2015-01-17 08:14:00

Blitz e arresti in tutta Europa contro i jihadisti


Giro di vite in Europa nell’ambito della lotta al terrorismo. Nelle ultime 24 ore sono stati compiuti almeno 27 arresti  in diversi Paesi del Vecchio Continente. Alzato il livello di allarme da parte delle intelligence occidentali. Intanto, ieri, venerdì di preghiera, in molti Paesi musulmani si sono svolte proteste contro la pubblicazione di Charlie Hebdo. Quattro persone sono morte in Niger a seguito di violenti scontri. Il Servizio di Marco Guerra:

Francia, Belgio, Germania sono i paesi teatro dei blitz che hanno portato all’arresto di 27 persone collegate alla rete jihadista internazionale. Tra i fermati compare anche il complice di Amedy Coulibaly, quello che gli ha fornito “il più rilevante supporto logistico” e in particolare l'auto su cui viaggiava prima della sparatoria a Montrouge. Il Il gruppo tedesco è accusato di reclutamento, mentre quello belga stava preparando il rapimento e la decapitazione di un importante personaggio. E sono proprio due jihadisti provenienti dal Belgio, i terroristi fermati in Francia al valico di frontiera del Frejus mentre si apprestavano a entrare in Italia. L’allerta sala infatti in tutti i Paesi europei, dove, secondo fonti dell’intelligence, potrebbero esserci fino a 20 cellule jihadiste dormienti pronte ad agire, delle quali farebbero parte 120-180 uomini. Si parla inoltre di “minaccia imminente” di attacchi in Belgio e in Olanda; le autorità tedesche temono azioni a Berlino e Dresda; preoccupato anche il premier Cameron che parla di Gran Bretagna “seriamente” a rischio attentati. Intanto, malgrado le condanne di molte autorità religiose islamiche espresse nei giorni scorsi, in diversi Paesi musulmani ieri si sono registrate proteste contro la pubblicazione di Charlie Hebdo. In Niger un centro culturale francese e due chiese sono state incendiate, e nelle violenze sono morti un agente e tre dimostranti.

 

Delle strategie del terrorismo e delle forze messe in campo per contrastarlo, Fausta Speranza ha parlato con Germano Dottori, docente di Studi strategici all’Università Luiss:

 

R. – Probabilmente esiste una catena logistica comune ed è la stessa catena logistica che permette gli spostamenti delle persone da e per il teatro siriano. Credo che sia questo il dato maggiormente preoccupante, che invita tutti a essere particolarmente attenti ai movimenti e agli spostamenti di queste persone che si dirigono verso questi teatri dove si combatte.

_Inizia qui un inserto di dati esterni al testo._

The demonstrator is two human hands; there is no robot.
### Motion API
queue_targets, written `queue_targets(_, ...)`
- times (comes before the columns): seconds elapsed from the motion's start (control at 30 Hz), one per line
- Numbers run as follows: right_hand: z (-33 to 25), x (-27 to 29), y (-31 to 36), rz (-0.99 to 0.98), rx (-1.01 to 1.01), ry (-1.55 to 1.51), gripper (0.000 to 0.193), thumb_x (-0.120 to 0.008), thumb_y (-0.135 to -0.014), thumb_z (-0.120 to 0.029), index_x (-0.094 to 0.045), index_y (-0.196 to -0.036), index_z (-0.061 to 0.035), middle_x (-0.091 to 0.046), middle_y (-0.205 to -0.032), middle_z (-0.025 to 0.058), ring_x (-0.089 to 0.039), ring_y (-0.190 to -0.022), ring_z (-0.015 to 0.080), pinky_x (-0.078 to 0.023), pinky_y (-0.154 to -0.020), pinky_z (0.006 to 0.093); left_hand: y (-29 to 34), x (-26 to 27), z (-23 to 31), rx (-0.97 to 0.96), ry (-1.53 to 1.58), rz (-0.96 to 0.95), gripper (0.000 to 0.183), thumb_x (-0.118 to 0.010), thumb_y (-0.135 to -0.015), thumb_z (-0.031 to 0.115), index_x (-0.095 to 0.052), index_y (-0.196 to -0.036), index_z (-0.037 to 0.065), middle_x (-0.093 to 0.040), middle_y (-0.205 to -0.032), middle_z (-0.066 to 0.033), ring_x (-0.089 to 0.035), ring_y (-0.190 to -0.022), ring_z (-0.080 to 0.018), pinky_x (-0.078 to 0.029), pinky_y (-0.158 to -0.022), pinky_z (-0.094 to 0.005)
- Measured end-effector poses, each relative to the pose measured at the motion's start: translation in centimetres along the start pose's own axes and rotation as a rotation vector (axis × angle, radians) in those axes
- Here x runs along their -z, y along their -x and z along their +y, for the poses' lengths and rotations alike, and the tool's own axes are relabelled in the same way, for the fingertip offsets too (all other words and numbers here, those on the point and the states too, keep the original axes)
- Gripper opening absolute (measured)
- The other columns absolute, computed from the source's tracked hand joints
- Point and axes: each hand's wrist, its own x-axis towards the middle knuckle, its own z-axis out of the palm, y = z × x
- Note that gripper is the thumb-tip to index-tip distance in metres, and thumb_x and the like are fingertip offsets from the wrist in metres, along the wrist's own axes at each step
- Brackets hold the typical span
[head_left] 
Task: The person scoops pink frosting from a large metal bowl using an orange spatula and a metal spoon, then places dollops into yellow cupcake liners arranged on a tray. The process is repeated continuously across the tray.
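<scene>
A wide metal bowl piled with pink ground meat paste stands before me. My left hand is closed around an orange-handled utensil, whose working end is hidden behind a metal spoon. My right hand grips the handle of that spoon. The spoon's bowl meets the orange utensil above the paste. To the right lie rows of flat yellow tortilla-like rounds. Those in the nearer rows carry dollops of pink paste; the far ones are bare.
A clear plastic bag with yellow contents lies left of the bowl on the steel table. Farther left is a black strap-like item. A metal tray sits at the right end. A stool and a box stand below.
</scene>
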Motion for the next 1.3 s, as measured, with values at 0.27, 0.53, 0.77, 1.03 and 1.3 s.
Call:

D. – Il coordinamento di forze dell’ordine e forze dell’intelligence a che punto è? Nuove misure, probabilmente…

R. – Questo è possibile, ma io ritengo che soprattutto in questa fase si lavori molto a livello di scambio di informazioni: chi sa qualcosa, allerta i partner che reputa più vicini. E verosimilmente creando, in questo modo, anche un credito da riscuotere in altre circostanze in futuro, magari in presenza di emergenze di natura differente. Sarebbe interessante sapere quali sono i Paesi in cui la notte scorsa si sono svolte delle operazioni di contrasto al terrorismo internazionale, perché si è parlato ieri sera di sette Paesi: in realtà abbiamo delle notizie certe soltanto relativamente al Belgio, anche perché lì è la magistratura locale che ha convocato delle conferenze stampa e ha fatto sapere – diciamo – al mondo esterno cosa esattamente è accaduto.

D. – Nei fatti di Parigi - Charlie Hedbo, ma anche gli altri episodi – si è parlato di criticità proprio in termini di collegamenti tra intelligence…

R. – Tenga presente che in ciascuno Paese, dove esistono più servizi di intelligence, è normalmente già un problema coordinare le singole agenzie, che sono molto gelose del loro “orticello”. Noi, in Italia, nel 2007, abbiamo varato una riforma che ha rafforzato il coordinamento centrale, anche come interfaccia tra il lavoro delle agenzie e il decisore politico, che poi è il fruitore finale delle informazioni. Il problema della circolazione delle informazioni raccolte e della loro condivisione è avvertito in molti Paesi: non ultimo negli Stati Uniti, dove è stato necessario creare una figura istituzionale di vertice per fare il raccordo, che prima dell’11 settembre era risultato alquanto debole.

D. – A Parigi, a parte i vignettisti, l’obiettivo sono state forze dell’ordine; anche qui, in Belgio, è emerso che sembrava si stesse pianificando proprio un attacco contro un posto di Polizia…

R. – Si parla di commissariati di Polizia, ma si parla anche del progetto di sequestrare una personalità molto in vista e di procedere alla sua decapitazione alla maniera che vediamo tra Siria ed Iraq, tipica dello Stato Islamico. Tra parentesi, continuiamo ad avere informazioni alquanto confuse e idee alquanto confuse relativamente a chi si stia muovendo in questo momento: se la filiera di al-Qaeda o piuttosto, invece, quella riconducibile al Califfato, che è sorto il 24 giugno scorso a Racca. Costituisce una difficoltà addizionale il fatto che in Francia i tre killer siano stati uccisi e quindi non possono essere, in questo momento, né processati né tantomeno interrogati. Il fatto che in Belgio ci sia, invece, almeno una persona arrestata - di cui si sa - costituisce una premessa piuttosto interessante per cercare di far luce.  E’ comunque un fatto assai inquietante che nei nostri Paesi girino armi da guerra e che ci sia gente perfettamente addestrata al loro utilizzo. Questo rappresenta una minaccia purtroppo diffusa, con la quale – credo – dovremo fare i conti per un bel periodo di tempo.